Scotland’s universities have matched the national and municipal work. The University of Glasgow Archives and Special Collections deserves special mention here: the vast Dougan Collection of historical photography, featuring one of the absolutely key collections of Robert Adamson’s 1840s paper negatives and prints, has been brilliantly and generously rendered online despite the extreme difficulties presented by the original materials. They are also responsible for one of the best uses of Flickr and JSTOR Collections by a major institution, placing photography in context with a wealth of other kinds of Georgian, Victorian and more contemporary images and materials.

Also long established is the University of Aberdeen’s marvellous digitization of the George Washington Wilson archive of glass negatives. For sheer achievement by a single photographer and his company, this may be the greatest single collection in the United Kingdom. It’s recently been incorporated into the University’s new library catalogue, transforming the search experience for images that span fifty years and the globe. More recently, the archive of Wilson’s friendly rival, James Valentine, has been given similar treatment by the University of St. Andrews. St. Andrews is also a world centre for early photography, brilliantly digitizing their unique collection of early albums and images in recent years, something that will surely transform our understanding about the first photographers, their collectors and their networks in the years to come.

The Wilson and Valentine archives exemplify a relatively new form of good practice in online historical photography that Scotland has had a key role in bringing to the fore. With institutions such as national museums and universities building vast online image collections, it matters that these collections work together well. If two collections use different platforms that won’t directly interact, it’s a drag on collaboration and scholarship.

The IIIF Framework

This is where the International Image Interoperability Framework, or IIIF for short, comes in. IIIF is a set of agreed standards for the online presentation of images of all kinds - photographs, pages from illuminated manuscripts, drawings - that increases the ways a digital image can be studied (easy onscreen enlargement, annotation) and opening up chances for collaboration (IIIF images in different collections can be placed side by side by a user in a single onscreen viewer). IIIF knowledge and use has been promoted and encouraged by a series of conferences and training opportunities across the world: I was lucky enough to learn my IIIF with Glenn Robson of the IIIF Consortium in Edinburgh in 2017. At the time, Glenn Robson was based at the National Library of Wales where he’d led innovative work in the digitizing of historical newspapers, but IIIF development was led also from Edinburgh and in an article rather short on actual names, I’ll give two: Claire Knowles and Stuart Lewis. IIIF has drawbacks - it’s sufficiently complex to deploy to need the kind of specialised staff that only larger institutions can ordinarily call upon. That will change when the likes of Flickr follow the pioneering efforts of the Internet Archive and offer their users a IIIF image server.

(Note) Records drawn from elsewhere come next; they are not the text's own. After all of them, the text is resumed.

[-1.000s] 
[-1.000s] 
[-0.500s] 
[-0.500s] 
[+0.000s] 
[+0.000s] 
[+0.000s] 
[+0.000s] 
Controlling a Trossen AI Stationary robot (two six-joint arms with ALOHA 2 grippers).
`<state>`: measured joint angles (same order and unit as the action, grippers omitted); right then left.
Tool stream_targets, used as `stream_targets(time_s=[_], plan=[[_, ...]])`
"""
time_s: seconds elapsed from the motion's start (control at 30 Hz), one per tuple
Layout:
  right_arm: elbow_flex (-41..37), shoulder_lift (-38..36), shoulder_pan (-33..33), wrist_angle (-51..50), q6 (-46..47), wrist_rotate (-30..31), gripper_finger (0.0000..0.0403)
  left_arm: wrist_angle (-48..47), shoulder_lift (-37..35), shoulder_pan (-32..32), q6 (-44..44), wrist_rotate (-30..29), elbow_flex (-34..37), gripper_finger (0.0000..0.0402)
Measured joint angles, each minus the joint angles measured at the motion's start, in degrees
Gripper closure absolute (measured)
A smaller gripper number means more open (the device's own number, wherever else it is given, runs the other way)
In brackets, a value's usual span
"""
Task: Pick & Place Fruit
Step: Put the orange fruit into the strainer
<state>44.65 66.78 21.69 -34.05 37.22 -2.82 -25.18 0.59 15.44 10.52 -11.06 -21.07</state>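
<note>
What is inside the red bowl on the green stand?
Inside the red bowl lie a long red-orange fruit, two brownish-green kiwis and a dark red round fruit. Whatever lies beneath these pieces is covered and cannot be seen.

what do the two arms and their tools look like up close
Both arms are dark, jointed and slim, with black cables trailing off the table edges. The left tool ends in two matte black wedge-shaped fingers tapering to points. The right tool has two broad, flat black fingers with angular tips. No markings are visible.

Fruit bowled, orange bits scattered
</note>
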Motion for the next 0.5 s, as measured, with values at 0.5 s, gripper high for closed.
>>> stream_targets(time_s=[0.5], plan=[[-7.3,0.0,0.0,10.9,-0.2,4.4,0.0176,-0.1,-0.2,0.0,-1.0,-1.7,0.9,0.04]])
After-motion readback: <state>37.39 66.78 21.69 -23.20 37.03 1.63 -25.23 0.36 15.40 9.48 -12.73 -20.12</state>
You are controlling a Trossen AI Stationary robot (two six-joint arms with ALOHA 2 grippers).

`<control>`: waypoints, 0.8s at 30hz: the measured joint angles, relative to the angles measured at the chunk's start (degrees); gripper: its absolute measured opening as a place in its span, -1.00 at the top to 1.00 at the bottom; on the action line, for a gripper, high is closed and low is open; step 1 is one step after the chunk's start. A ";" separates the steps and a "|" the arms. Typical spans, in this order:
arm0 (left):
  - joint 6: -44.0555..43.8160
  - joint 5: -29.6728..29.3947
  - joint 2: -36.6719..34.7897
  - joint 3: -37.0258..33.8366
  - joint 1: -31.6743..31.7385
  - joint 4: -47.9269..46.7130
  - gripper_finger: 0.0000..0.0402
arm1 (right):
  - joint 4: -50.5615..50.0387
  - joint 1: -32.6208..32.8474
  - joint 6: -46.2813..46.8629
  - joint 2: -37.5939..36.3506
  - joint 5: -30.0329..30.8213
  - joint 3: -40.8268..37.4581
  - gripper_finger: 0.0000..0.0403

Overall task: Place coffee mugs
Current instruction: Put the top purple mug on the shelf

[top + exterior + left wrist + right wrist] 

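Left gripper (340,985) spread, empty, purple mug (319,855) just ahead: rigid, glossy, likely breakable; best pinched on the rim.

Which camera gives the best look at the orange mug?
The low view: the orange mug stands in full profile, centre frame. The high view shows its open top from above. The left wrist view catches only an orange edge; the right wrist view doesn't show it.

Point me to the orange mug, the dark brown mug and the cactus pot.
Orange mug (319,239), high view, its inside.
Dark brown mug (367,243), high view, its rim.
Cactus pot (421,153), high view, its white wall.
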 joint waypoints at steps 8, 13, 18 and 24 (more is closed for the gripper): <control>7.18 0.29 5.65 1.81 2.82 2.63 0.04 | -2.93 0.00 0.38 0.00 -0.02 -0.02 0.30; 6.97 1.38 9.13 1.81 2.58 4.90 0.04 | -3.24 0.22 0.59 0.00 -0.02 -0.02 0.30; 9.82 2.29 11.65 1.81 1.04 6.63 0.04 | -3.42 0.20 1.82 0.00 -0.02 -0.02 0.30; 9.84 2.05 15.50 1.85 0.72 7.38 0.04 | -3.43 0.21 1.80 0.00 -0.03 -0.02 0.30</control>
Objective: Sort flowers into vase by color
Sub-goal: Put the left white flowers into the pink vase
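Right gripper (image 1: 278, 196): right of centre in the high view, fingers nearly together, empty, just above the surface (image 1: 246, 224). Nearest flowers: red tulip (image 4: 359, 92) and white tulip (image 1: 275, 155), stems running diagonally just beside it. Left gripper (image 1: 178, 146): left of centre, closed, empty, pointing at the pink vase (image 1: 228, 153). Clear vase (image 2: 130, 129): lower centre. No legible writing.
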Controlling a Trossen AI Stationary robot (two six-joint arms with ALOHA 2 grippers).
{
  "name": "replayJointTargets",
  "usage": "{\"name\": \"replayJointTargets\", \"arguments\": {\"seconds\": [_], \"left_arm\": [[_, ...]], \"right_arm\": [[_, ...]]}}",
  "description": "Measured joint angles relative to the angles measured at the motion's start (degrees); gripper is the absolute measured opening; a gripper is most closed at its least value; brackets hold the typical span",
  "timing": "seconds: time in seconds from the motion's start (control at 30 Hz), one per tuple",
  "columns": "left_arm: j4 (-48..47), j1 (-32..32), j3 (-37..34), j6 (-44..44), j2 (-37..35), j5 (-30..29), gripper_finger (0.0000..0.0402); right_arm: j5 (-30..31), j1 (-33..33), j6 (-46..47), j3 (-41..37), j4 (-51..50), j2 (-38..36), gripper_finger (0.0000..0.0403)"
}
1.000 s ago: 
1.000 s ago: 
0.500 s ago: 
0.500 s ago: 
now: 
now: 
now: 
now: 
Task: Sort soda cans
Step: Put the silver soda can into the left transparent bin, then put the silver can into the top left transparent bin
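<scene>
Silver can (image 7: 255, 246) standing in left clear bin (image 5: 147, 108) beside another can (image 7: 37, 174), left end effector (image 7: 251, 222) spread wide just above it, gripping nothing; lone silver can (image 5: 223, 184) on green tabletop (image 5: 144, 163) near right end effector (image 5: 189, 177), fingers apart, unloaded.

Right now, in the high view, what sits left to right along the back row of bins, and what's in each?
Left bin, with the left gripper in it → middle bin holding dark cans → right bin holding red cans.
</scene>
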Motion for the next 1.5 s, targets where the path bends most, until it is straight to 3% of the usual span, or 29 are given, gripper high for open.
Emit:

The MacKinnon Collection and After

In recent years, the emphasis within institutions has shifted from the digitization of existing inherited collections to the ingestation of new acquisitions. One truly impressive example of this has been the MacKinnon Collection, shared between the National Galleries of Scotland and the National Library of Scotland. The National Library of Scotland’s great digitization effort has been mostly textual - a vast project to make books accessible to any online device at any Scottish location - but their considerable contributions to online historical photography began early with the Pencils of Light exhibition of Calotype Club work and there are other examples in their Digital Gallery.

The Mackinnon Collection presented an immense metadata challenge, with many images arriving without location, date or creator information. The sheer speed with which the National Galleries of Scotland managed to move the Collection online with so few detectable errors is extraordinary and vastly increases the nation’s online access to, for instance, Adamson, Inglis and other Rock House photographers and many lesser known and as yet relatively unstudied figures.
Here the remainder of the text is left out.